*WHAT IS NEEDED*
Your output must hold every entry exactly as written and none of the pictures.

*TASK MATERIAL*
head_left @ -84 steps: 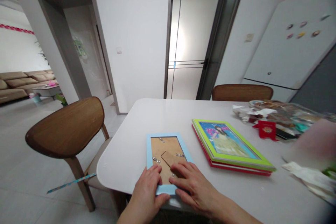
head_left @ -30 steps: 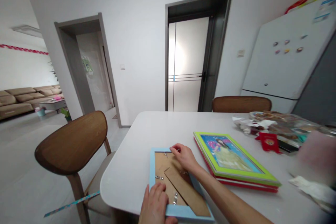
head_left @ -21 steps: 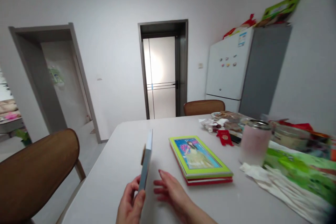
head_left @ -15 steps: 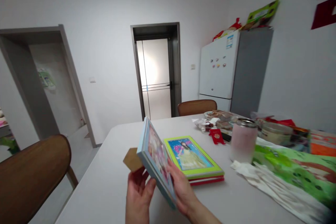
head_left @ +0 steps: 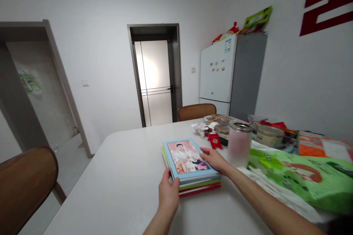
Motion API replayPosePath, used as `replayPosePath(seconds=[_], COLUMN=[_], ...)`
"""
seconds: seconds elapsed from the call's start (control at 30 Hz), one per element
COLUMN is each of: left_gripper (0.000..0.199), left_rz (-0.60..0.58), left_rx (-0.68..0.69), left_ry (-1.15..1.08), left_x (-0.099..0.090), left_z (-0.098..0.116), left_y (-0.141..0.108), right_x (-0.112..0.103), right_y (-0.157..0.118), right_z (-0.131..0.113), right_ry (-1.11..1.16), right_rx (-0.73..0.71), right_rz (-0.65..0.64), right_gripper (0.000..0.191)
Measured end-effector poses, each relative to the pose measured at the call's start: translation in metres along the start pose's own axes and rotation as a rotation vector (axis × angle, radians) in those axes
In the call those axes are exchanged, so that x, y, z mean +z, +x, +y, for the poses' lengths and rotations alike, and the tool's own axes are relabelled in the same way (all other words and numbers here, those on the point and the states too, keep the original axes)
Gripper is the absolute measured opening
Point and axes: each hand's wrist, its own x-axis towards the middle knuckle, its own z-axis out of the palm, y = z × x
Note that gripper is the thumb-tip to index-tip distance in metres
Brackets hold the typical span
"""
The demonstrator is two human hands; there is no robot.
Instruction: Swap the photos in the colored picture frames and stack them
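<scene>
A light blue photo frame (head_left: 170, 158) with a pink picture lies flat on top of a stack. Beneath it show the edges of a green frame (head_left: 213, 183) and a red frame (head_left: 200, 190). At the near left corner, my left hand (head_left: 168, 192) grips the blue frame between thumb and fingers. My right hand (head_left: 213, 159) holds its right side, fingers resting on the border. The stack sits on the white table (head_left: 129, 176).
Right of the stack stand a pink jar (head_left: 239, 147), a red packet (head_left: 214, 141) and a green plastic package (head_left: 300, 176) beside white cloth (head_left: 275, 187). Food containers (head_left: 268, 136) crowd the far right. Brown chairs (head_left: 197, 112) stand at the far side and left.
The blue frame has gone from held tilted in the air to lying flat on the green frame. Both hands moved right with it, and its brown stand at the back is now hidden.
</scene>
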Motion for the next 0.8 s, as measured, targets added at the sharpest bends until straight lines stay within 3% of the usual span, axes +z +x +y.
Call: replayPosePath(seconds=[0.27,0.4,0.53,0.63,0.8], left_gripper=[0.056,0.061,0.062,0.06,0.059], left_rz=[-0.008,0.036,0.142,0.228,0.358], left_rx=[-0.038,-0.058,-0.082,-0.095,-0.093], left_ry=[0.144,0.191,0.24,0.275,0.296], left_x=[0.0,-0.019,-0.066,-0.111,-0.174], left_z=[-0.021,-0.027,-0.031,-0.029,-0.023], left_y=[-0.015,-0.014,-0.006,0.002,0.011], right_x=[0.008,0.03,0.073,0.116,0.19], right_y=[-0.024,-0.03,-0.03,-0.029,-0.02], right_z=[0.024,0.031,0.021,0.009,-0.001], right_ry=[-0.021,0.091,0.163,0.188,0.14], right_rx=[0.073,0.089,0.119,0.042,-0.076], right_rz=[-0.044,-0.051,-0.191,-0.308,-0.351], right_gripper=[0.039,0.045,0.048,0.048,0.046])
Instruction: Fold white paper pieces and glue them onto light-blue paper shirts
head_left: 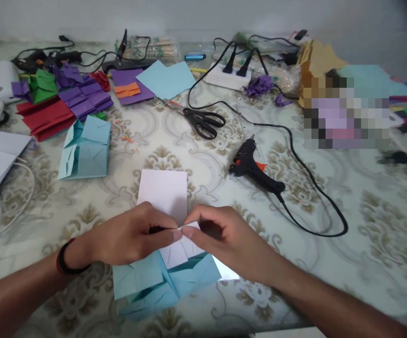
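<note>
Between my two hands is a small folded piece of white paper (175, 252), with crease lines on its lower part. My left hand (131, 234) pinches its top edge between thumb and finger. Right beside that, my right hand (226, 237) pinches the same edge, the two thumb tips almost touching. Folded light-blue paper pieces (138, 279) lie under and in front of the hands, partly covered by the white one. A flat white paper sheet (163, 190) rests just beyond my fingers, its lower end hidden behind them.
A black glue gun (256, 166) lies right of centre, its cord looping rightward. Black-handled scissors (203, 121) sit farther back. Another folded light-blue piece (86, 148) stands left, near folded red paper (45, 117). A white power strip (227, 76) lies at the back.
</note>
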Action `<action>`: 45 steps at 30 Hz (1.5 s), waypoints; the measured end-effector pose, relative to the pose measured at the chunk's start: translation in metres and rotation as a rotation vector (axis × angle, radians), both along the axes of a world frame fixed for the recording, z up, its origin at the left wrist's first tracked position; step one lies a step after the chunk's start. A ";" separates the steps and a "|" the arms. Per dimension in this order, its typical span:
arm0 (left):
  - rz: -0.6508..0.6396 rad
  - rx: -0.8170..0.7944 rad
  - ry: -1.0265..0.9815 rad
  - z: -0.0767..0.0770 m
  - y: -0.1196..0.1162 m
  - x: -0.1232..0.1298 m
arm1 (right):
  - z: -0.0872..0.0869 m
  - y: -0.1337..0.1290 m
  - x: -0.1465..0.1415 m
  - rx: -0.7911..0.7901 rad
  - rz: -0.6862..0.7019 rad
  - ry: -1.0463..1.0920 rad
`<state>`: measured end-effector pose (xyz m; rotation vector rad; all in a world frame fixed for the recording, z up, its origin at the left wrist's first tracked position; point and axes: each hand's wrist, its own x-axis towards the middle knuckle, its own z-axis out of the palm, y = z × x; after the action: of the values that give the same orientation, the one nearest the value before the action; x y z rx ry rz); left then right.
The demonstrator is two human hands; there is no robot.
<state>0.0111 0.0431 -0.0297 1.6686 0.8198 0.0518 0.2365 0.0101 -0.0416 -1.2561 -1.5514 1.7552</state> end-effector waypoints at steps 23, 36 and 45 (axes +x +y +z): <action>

*RESPONSE AREA*
head_left @ -84 steps: 
head_left @ -30 steps: 
head_left @ -21 steps: 
head_left @ -15 steps: 
head_left @ +0 steps: 
Motion API replayPosePath, used as `replayPosePath(seconds=[_], COLUMN=[_], ...)`
"""
seconds: seconds elapsed from the call's start (control at 30 Hz), one per element
COLUMN is each of: left_gripper (0.000..0.199), left_rz (-0.60..0.58), left_rx (-0.68..0.69), left_ry (-1.15..1.08), left_x (-0.099..0.090), left_z (-0.098..0.116), left_y (-0.141..0.108), right_x (-0.112..0.103), right_y (-0.157..0.118), right_z (-0.131..0.113), right_ry (-1.11..1.16), right_rx (-0.73..0.71), right_rz (-0.65..0.64), right_gripper (0.000..0.191)
Measured end-effector poses, each relative to the pose measured at the call's start: translation in metres along the start pose's own axes and rotation as a rotation vector (axis × angle, radians) in those axes
In the call those axes are exchanged, so that x, y, z mean +z, +x, +y, for the poses' lengths and rotations alike, and the tool's own axes are relabelled in the same way (all other words and numbers here, those on the point and the states too, keep the original axes)
Gripper is the absolute measured opening
Point and axes: each hand's wrist, its own x-axis towards the middle knuckle, its own z-axis out of the palm, y = z × x
Note that gripper is the thumb-tip to index-tip distance in metres
Brackets hold the typical span
"""
The demonstrator is two human hands; there is no robot.
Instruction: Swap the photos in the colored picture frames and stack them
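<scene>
A light blue photo frame (head_left: 170, 158) with a pink picture lies flat on top of a stack. Beneath it show the edges of a green frame (head_left: 213, 183) and a red frame (head_left: 200, 190). At the near left corner, my left hand (head_left: 168, 192) grips the blue frame between thumb and fingers. My right hand (head_left: 213, 159) holds its right side, fingers resting on the border. The stack sits on the white table (head_left: 129, 176).
Right of the stack stand a pink jar (head_left: 239, 147), a red packet (head_left: 214, 141) and a green plastic package (head_left: 300, 176) beside white cloth (head_left: 275, 187). Food containers (head_left: 268, 136) crowd the far right. Brown chairs (head_left: 197, 112) stand at the far side and left.
The blue frame has gone from held tilted in the air to lying flat on the green frame. Both hands moved right with it, and its brown stand at the back is now hidden.
</scene>
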Motion for the next 0.8 s, as measured, targets added at the sharpest bends until straight lines stay within 3% of the usual span, axes +z +x +y.
Call: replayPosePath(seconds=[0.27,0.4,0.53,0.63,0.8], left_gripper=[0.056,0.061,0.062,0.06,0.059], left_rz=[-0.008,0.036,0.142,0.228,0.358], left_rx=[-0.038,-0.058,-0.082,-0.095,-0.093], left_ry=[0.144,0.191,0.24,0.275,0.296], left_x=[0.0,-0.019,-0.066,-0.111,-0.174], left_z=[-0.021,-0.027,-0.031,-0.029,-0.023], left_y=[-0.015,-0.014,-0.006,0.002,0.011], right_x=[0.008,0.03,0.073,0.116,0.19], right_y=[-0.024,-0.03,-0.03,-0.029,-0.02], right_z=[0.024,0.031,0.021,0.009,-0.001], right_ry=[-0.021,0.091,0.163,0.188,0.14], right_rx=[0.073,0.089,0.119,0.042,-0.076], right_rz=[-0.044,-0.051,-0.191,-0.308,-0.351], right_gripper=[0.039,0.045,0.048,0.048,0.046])
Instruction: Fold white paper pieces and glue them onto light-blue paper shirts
head_left: 
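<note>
Between my two hands is a small folded piece of white paper (175, 252), with crease lines on its lower part. My left hand (131, 234) pinches its top edge between thumb and finger. Right beside that, my right hand (226, 237) pinches the same edge, the two thumb tips almost touching. Folded light-blue paper pieces (138, 279) lie under and in front of the hands, partly covered by the white one. A flat white paper sheet (163, 190) rests just beyond my fingers, its lower end hidden behind them.
A black glue gun (256, 166) lies right of centre, its cord looping rightward. Black-handled scissors (203, 121) sit farther back. Another folded light-blue piece (86, 148) stands left, near folded red paper (45, 117). A white power strip (227, 76) lies at the back.
</note>
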Action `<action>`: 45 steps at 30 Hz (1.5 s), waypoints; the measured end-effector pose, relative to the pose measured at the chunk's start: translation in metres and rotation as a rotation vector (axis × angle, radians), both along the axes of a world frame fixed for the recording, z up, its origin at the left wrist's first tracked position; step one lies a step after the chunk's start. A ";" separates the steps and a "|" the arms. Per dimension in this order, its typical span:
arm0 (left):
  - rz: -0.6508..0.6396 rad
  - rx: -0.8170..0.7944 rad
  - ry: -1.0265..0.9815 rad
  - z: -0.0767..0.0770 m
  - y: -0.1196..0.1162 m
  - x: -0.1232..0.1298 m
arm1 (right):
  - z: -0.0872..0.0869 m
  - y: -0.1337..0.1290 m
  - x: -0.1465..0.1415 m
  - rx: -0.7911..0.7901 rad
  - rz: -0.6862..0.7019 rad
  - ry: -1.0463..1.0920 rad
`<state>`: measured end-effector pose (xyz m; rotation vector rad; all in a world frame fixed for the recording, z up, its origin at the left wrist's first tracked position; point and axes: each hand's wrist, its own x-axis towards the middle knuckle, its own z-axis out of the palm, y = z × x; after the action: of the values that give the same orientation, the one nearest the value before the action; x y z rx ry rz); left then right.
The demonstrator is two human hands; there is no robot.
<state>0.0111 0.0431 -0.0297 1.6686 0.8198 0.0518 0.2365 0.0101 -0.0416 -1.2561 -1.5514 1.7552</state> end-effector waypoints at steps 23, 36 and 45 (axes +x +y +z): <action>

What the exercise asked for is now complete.